• _Input material_:
┌──
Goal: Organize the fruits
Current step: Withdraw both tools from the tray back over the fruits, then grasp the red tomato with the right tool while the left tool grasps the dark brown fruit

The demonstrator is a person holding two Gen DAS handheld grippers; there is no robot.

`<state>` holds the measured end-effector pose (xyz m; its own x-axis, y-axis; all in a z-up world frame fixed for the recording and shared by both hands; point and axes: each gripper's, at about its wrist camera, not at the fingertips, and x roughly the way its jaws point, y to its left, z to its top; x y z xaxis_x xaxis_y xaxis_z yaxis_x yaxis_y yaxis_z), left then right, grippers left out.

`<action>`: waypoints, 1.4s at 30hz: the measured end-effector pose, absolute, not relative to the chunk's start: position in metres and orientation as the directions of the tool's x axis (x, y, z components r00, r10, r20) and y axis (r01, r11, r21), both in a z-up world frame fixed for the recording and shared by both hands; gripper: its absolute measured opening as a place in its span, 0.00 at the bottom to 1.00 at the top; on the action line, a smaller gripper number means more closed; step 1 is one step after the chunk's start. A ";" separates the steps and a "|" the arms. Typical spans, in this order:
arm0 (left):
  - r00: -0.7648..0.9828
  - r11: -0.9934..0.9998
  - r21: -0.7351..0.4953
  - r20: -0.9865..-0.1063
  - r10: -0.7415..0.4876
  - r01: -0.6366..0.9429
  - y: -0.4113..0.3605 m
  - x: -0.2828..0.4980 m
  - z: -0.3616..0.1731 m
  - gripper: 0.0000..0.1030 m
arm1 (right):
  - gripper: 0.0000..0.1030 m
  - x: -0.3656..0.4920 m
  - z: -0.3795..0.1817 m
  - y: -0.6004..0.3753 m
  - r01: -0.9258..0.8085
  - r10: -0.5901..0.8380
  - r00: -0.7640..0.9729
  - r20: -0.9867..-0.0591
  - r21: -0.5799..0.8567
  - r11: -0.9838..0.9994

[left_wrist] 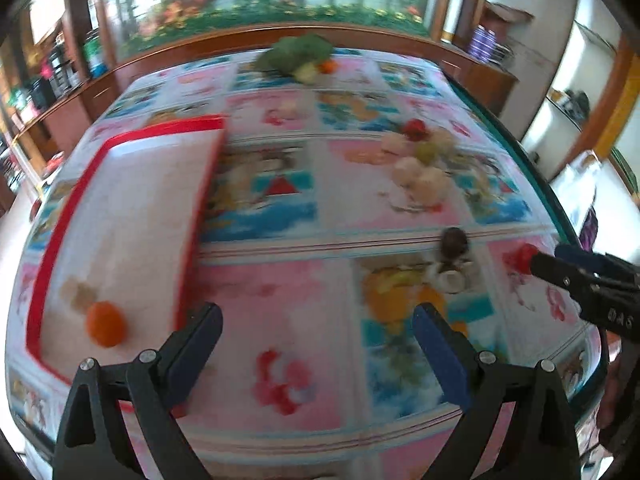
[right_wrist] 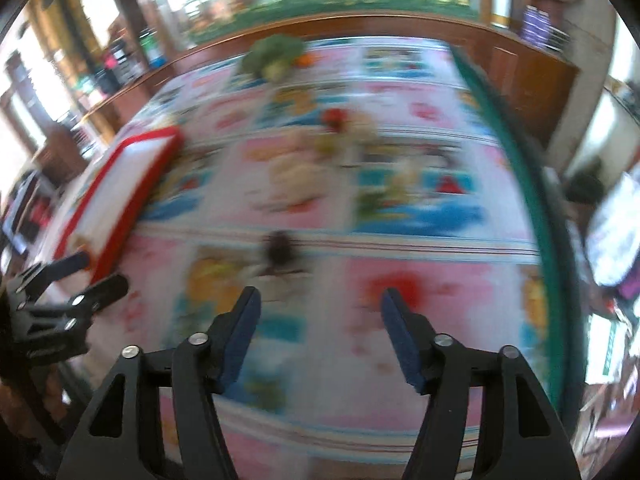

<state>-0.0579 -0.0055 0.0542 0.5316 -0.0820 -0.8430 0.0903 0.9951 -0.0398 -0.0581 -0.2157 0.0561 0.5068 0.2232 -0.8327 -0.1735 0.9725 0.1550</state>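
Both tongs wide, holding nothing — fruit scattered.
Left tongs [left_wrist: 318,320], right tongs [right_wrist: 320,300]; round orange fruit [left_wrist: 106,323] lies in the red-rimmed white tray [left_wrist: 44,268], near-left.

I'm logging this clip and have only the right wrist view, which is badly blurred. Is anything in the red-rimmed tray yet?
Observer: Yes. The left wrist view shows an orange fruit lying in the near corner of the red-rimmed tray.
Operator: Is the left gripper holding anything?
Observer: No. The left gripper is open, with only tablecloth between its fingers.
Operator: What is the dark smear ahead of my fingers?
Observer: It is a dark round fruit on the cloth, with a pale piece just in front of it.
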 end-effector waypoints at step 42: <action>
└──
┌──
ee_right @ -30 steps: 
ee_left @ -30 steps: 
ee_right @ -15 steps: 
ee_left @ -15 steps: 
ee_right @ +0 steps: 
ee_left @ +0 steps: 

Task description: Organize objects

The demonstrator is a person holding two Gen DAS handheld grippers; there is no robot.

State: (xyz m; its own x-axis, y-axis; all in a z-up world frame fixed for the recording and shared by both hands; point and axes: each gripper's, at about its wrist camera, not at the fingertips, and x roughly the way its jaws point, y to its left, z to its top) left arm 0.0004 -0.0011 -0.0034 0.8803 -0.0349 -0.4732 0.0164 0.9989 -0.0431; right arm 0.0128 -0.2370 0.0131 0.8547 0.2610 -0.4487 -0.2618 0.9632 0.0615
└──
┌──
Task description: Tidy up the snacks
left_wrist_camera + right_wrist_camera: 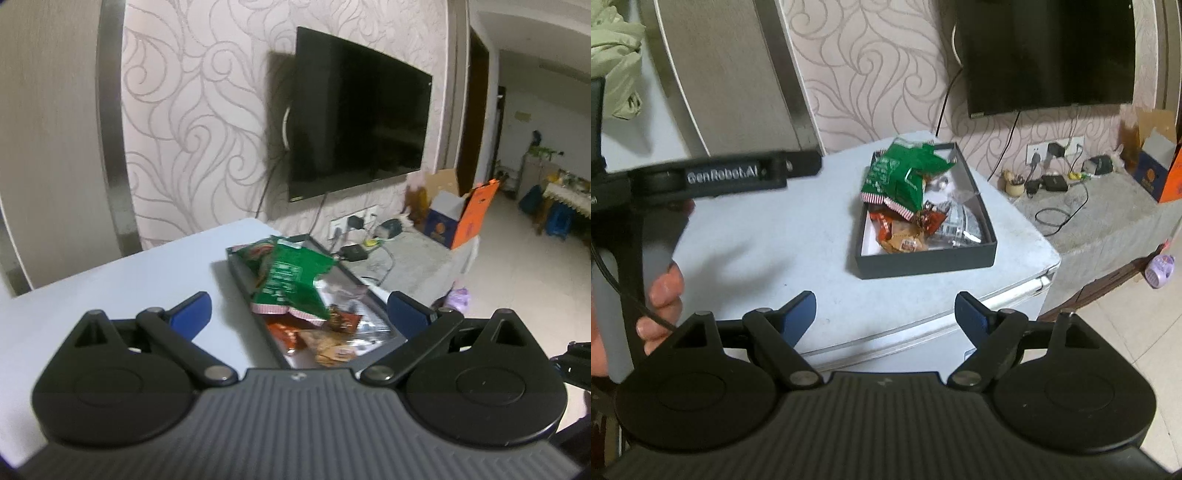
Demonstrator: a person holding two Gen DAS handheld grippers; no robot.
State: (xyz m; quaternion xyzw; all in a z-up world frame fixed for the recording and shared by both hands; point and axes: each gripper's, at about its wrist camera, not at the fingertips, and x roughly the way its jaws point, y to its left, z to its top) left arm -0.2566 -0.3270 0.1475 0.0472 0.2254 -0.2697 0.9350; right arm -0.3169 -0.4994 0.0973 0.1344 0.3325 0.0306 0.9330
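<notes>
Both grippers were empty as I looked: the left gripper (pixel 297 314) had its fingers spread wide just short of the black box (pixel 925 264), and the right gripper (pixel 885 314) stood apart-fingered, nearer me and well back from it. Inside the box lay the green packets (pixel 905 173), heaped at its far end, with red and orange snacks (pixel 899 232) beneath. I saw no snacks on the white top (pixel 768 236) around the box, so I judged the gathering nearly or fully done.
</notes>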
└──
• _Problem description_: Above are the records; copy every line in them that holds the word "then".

• _Completed exercise_:
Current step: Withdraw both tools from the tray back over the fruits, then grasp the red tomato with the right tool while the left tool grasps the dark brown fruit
`<state>` holds the measured end-effector pose (xyz m; its own x-axis, y-axis; all in a z-up world frame fixed for the recording and shared by both hands; point and axes: each gripper's, at about its wrist camera, not at the fingertips, and x roughly the way its jaws point, y to its left, z to its top; x y z xaxis_x xaxis_y xaxis_z yaxis_x yaxis_y yaxis_z), left then right, grippers left out.

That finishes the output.